Wherever a line in the records contains the word "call", return that line.

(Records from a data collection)
· · · ·

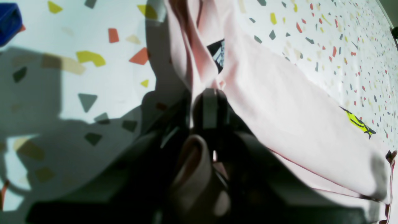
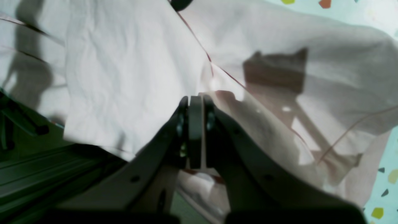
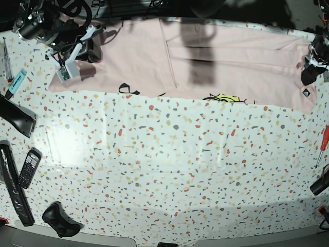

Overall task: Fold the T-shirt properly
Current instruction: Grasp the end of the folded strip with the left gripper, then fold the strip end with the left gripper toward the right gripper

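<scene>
The pale pink T-shirt (image 3: 205, 56) lies in a long band along the table's far edge, with bits of black lettering (image 3: 128, 90) and a yellow mark (image 3: 226, 98) at its near edge. My left gripper (image 1: 210, 93) is shut on a bunched fold of the shirt (image 1: 279, 102) at its right end; it also shows in the base view (image 3: 310, 69). My right gripper (image 2: 196, 100) is shut on the shirt's (image 2: 130, 68) edge at the left end, and shows in the base view (image 3: 69, 64).
A phone (image 3: 29, 167), long black bars (image 3: 13, 180) and a black controller (image 3: 60, 220) lie at the left and front left. A blue marker (image 3: 16, 82) is at the far left. A red screwdriver (image 3: 323, 144) lies at the right edge. A blue object (image 1: 9, 21) shows in the left wrist view.
</scene>
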You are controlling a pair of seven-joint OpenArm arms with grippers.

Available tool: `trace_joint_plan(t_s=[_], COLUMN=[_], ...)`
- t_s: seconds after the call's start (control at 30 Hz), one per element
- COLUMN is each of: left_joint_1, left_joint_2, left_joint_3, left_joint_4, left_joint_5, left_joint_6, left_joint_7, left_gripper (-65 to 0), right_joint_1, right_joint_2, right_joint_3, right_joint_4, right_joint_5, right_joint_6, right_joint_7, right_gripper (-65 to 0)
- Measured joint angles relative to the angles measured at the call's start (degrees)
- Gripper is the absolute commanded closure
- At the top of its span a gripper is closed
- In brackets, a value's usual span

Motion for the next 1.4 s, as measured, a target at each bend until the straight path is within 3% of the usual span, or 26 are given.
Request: trace_joint_plan(t_s=[0.2,0.4,0.5,0.63,0.77,0.87,1.1,1.23,1.4], left_joint_1=[0.1,-4.3,-5.1,-4.4,-2.5,-0.3,4.9,4.4,5.6], left_joint_2=[-1.0,-3.8,-4.3,-3.8,-3.1,0.7,15.1,18.2,22.7], left_joint_3=[0.0,-4.6,-7.2,-8.3,-8.4,-8.6,-7.7,-1.9,7.3], left_joint_4=[-0.1,-0.2,-0.2,-0.2,3.7,11.3,29.8,33.6,33.8], left_joint_5=[1.2,3.7,2.3,-5.4,-18.2,-21.2,-21.1,-21.0,-15.7], left_joint_6=[0.0,0.2,0.2,0.5,1.1,1.2,1.1,0.9,0.9], left_joint_7=[-6.2,-5.1,-1.3,5.7,13.9,17.4,18.2,18.2,19.1], left_gripper=[0.0,0.0,0.0,0.0,0.0,0.0,0.0,0.0,0.0], right_joint_1=[0.3,2.8,3.9,5.2,6.3,6.8,7.2,7.3,7.3], right_joint_2=[0.1,0.2,0.2,0.1,0.1,0.0,0.0,0.0,0.0], right_joint_3=[0.0,0.0,0.0,0.0,0.0,0.0,0.0,0.0,0.0], right_joint_4=[0.0,0.0,0.0,0.0,0.0,0.0,0.0,0.0,0.0], right_joint_5=[0.0,0.2,0.2,0.2,0.2,0.2,0.2,0.2,0.2], right_joint_6=[0.0,0.0,0.0,0.0,0.0,0.0,0.0,0.0,0.0], right_joint_7=[0.0,0.0,0.0,-0.1,-0.2,-0.2,-0.2,-0.2,-0.2], right_gripper=[0.0,0.0,0.0,0.0,0.0,0.0,0.0,0.0,0.0])
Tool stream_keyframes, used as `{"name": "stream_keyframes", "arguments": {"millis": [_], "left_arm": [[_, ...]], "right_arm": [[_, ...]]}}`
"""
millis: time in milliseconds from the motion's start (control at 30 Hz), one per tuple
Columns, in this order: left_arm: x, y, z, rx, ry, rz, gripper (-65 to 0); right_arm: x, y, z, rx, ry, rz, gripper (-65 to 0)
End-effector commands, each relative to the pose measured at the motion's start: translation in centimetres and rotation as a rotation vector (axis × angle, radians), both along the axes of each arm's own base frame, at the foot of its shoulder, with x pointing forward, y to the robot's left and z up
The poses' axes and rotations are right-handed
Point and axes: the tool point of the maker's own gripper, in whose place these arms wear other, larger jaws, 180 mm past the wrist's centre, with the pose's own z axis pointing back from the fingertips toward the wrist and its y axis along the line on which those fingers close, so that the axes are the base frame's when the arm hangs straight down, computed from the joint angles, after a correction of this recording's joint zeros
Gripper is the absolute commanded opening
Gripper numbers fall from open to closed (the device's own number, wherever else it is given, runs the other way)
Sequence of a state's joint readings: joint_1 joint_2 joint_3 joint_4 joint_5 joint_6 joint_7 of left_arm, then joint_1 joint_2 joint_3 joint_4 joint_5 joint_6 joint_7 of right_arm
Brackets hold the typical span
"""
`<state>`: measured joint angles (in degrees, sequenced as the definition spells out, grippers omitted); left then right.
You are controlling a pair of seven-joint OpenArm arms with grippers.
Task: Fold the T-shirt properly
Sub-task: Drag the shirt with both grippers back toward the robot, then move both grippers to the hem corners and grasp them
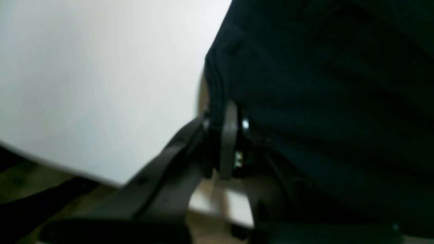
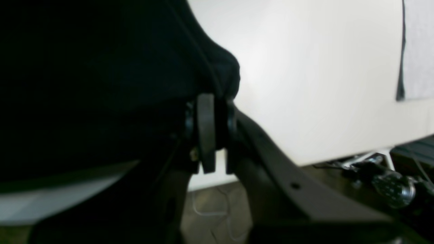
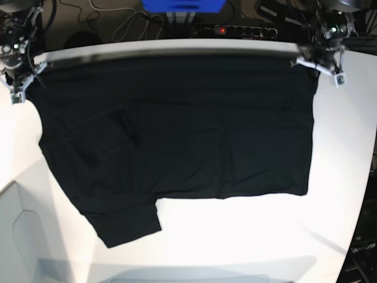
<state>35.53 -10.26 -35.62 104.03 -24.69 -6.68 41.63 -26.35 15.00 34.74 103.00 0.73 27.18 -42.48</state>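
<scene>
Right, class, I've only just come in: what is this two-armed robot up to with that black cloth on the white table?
Both arms are gripping a black T-shirt at its far corners, stretched across the white table. The left gripper is shut on one bunched corner, the right gripper on the other. One sleeve lies flat at the near side. No finished fold shows yet.

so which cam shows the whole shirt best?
Base view: the full shirt lies spread across the table, one sleeve visible. Each wrist view shows only a bunched black edge pinched in its gripper, left and right.
</scene>
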Motion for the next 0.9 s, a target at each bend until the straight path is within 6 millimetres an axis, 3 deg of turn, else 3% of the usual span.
{"name": "stream_keyframes", "arguments": {"millis": [0,200,400,467,667,767,867], "left_arm": [[0.1,0.9,0.8,0.041,-0.019,0.003,-64.9],[-0.5,1.2,0.4,0.039,0.0,0.015,-64.6],[-0.6,1.2,0.3,0.039,0.003,0.016,-63.8],[-1.3,1.3,0.2,0.041,0.02,0.018,-58.8],[-1.8,0.8,0.1,0.025,0.062,0.006,-33.2],[-0.9,0.4,1.4,0.041,0.023,-0.015,-31.9],[-0.3,0.9,3.6,0.066,-0.045,0.027,-31.8]], "right_arm": [[-0.1,-0.9,1.0,-0.042,-0.012,-0.002,-65.0],[-3.5,-0.1,-0.7,-0.014,0.068,-0.016,-65.0],[-4.1,0.6,-1.3,0.004,0.079,-0.022,-65.0],[-4.1,0.5,-1.2,0.003,0.078,-0.025,-60.5],[-4.0,0.3,-0.8,-0.009,0.073,-0.02,-36.7],[-3.1,-0.1,1.0,-0.039,0.02,-0.023,-30.3],[-1.0,0.5,3.0,-0.055,-0.059,-0.009,-29.8]]}}
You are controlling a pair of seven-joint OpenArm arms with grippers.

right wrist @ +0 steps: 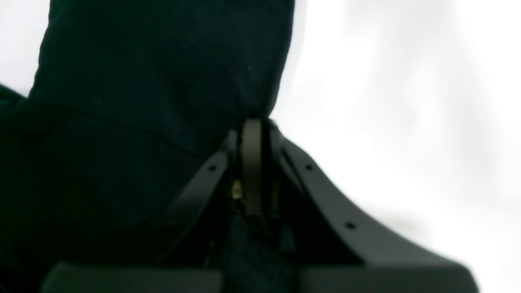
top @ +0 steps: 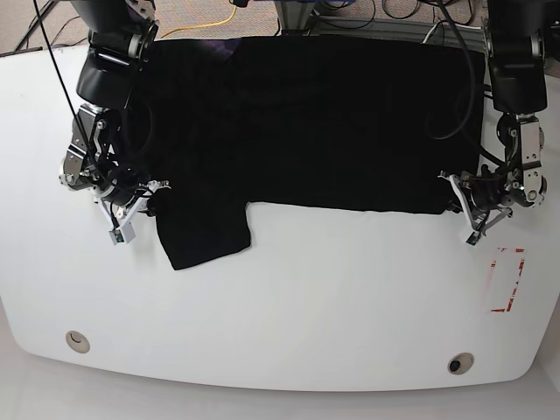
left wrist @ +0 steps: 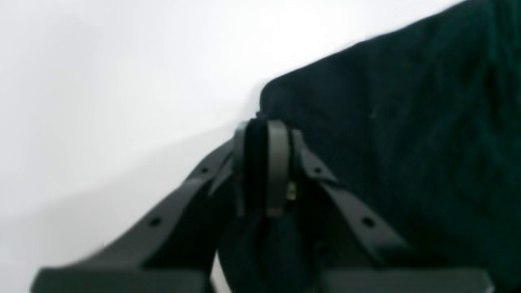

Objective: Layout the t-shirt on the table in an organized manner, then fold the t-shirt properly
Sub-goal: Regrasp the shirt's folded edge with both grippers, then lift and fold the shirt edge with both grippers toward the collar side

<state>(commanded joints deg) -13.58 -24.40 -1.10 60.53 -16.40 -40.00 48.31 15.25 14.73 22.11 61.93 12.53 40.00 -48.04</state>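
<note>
The black t-shirt (top: 306, 122) lies spread across the far half of the white table (top: 306, 306), its lower edge toward me and one sleeve (top: 206, 232) sticking out at the lower left. My left gripper (top: 453, 198) is at the shirt's lower right corner. In the left wrist view the gripper (left wrist: 262, 126) is shut on the corner of the cloth (left wrist: 407, 142). My right gripper (top: 156, 199) is at the sleeve's left side. The right wrist view shows that gripper (right wrist: 252, 122) shut on the edge of the cloth (right wrist: 142, 81).
A red tape rectangle (top: 507, 280) marks the table at the right, below the left gripper. Two small round holes (top: 77, 339) (top: 456, 362) sit near the front edge. Cables (top: 210, 22) run behind the far edge.
</note>
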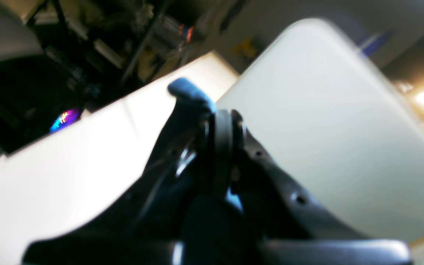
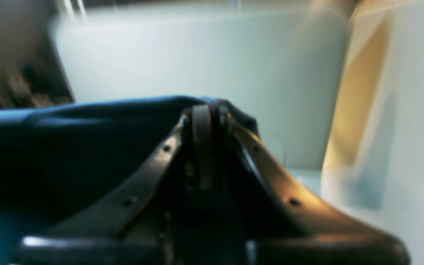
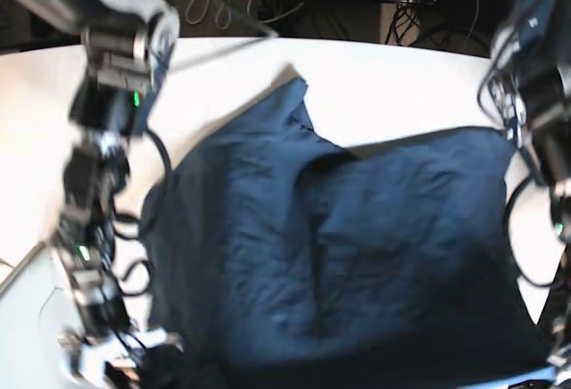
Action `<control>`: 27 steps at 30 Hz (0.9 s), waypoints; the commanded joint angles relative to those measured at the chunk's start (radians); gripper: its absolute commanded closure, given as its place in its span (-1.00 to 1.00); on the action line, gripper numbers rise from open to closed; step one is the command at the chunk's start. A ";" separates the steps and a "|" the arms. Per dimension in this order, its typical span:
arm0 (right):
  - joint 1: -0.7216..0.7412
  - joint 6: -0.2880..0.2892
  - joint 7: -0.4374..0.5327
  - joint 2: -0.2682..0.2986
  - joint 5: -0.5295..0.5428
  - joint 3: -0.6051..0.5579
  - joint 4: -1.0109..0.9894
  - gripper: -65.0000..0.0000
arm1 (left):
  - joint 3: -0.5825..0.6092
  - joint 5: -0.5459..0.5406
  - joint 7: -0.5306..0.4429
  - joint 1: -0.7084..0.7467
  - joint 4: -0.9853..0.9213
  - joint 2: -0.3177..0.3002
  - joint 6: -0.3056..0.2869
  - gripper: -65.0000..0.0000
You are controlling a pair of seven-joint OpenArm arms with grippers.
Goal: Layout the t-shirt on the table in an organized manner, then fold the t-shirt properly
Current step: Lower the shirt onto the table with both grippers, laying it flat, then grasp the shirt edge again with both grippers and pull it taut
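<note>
Garment position: the t-shirt (image 3: 357,255) lies spread over the near and middle part of the counter (image 3: 393,86), rumpled, with one pointed flap reaching toward the far edge left of centre. Bare white counter shows beyond it on the far side.

Long axis: in the base view the cloth runs mostly left to right along the near edge, and its near hem runs out of the picture at the bottom.

My right fingers (image 2: 208,114): clenched, with dark blue cloth bunched at the tips and trailing off to the left of that view. I judge this a grip on a shirt edge at the near left corner.

My left fingers (image 1: 219,121): clenched, with a small fold of blue fabric standing proud of the tips. I judge this a pinch on the near right edge. The view is blurred, so I cannot tell how deep the bite is.

Relation that governs the next move: both pinches sit at the near side and the body of the shirt lies away from me, toward the far edge.

Nearer arm: neither is clearly nearer; each holds its own side.

Risk, as a judgement: uneven pull would skew the hem.
</note>
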 commanded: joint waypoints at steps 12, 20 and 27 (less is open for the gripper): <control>0.224 -0.008 0.050 0.159 -0.078 0.008 -0.590 -0.19 | 0.051 0.106 -0.033 -0.197 -0.412 -0.037 -0.003 -0.32; 0.078 -0.008 0.050 0.182 -0.076 0.008 -0.478 -0.48 | 0.048 0.097 -0.032 -0.067 -0.390 -0.037 -0.003 -0.64; -0.177 -0.008 0.050 0.142 -0.076 0.009 -0.201 -0.48 | 0.048 0.097 -0.096 0.174 -0.352 -0.037 -0.003 -0.64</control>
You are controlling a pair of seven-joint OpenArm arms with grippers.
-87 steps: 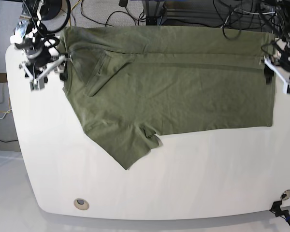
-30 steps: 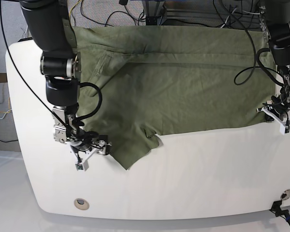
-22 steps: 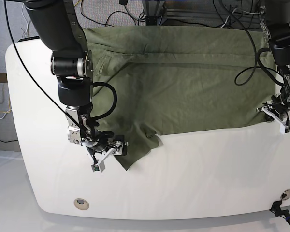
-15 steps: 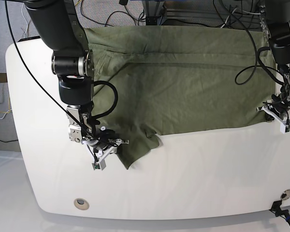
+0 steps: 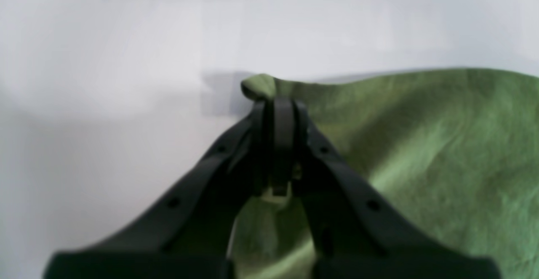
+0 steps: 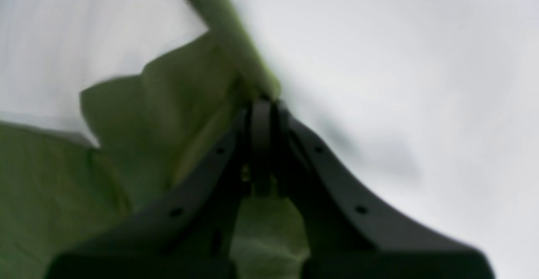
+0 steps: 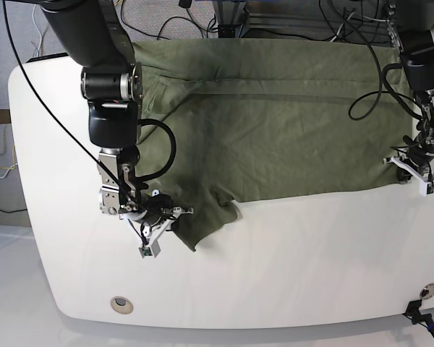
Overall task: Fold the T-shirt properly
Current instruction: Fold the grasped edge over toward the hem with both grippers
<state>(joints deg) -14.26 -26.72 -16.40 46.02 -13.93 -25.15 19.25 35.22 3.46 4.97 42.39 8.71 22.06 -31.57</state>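
Observation:
The olive-green T-shirt (image 7: 289, 130) lies spread over the back half of the white table (image 7: 289, 275), with one sleeve (image 7: 206, 224) pointing toward the front. My right gripper (image 7: 165, 218) is at the sleeve's left edge. In the right wrist view it (image 6: 263, 102) is shut on a fold of the T-shirt (image 6: 168, 115). My left gripper (image 7: 409, 163) is at the front right hem corner. In the left wrist view it (image 5: 278, 102) is shut on the T-shirt's corner (image 5: 421, 152).
Cables and dark equipment (image 7: 275, 18) lie behind the table's back edge. A round fitting (image 7: 121, 304) sits in the table near the front left. A black clamp (image 7: 419, 312) is at the front right edge.
Both arms came from the shirt's back corners to its front edge. My right gripper moved right onto the sleeve and shut on it. The left gripper stayed at the hem corner.

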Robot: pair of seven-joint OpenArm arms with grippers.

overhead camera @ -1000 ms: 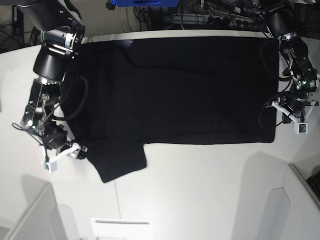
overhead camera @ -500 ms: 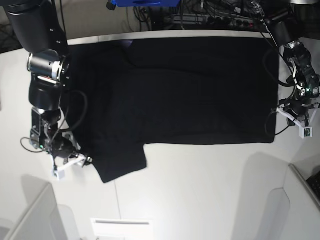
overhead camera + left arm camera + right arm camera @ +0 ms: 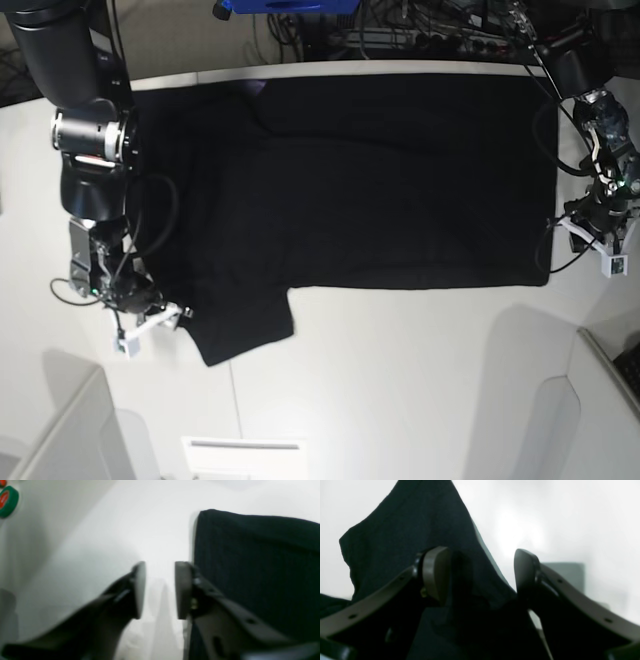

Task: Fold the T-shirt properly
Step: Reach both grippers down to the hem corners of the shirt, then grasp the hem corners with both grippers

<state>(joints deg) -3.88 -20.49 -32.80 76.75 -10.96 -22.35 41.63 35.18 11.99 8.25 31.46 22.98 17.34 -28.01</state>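
blue item (image 3: 290, 6) at far table edge, green-red roll (image 3: 9, 501) beside left pincer (image 3: 160, 590), parted, empty, right pincer (image 3: 482, 577) spread over black shirt (image 3: 370, 190)

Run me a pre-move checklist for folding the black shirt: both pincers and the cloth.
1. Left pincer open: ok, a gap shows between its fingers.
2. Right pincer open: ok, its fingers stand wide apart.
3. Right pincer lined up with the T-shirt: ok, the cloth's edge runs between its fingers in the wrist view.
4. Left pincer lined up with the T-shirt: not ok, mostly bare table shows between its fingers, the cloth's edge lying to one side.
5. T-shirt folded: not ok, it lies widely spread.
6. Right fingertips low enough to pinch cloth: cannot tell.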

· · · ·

**EXERCISE RESULT**
- t_s: seconds after the call's start (control at 30 Hz), one per element
- Measured joint angles relative to the angles measured at the call's start (degrees)

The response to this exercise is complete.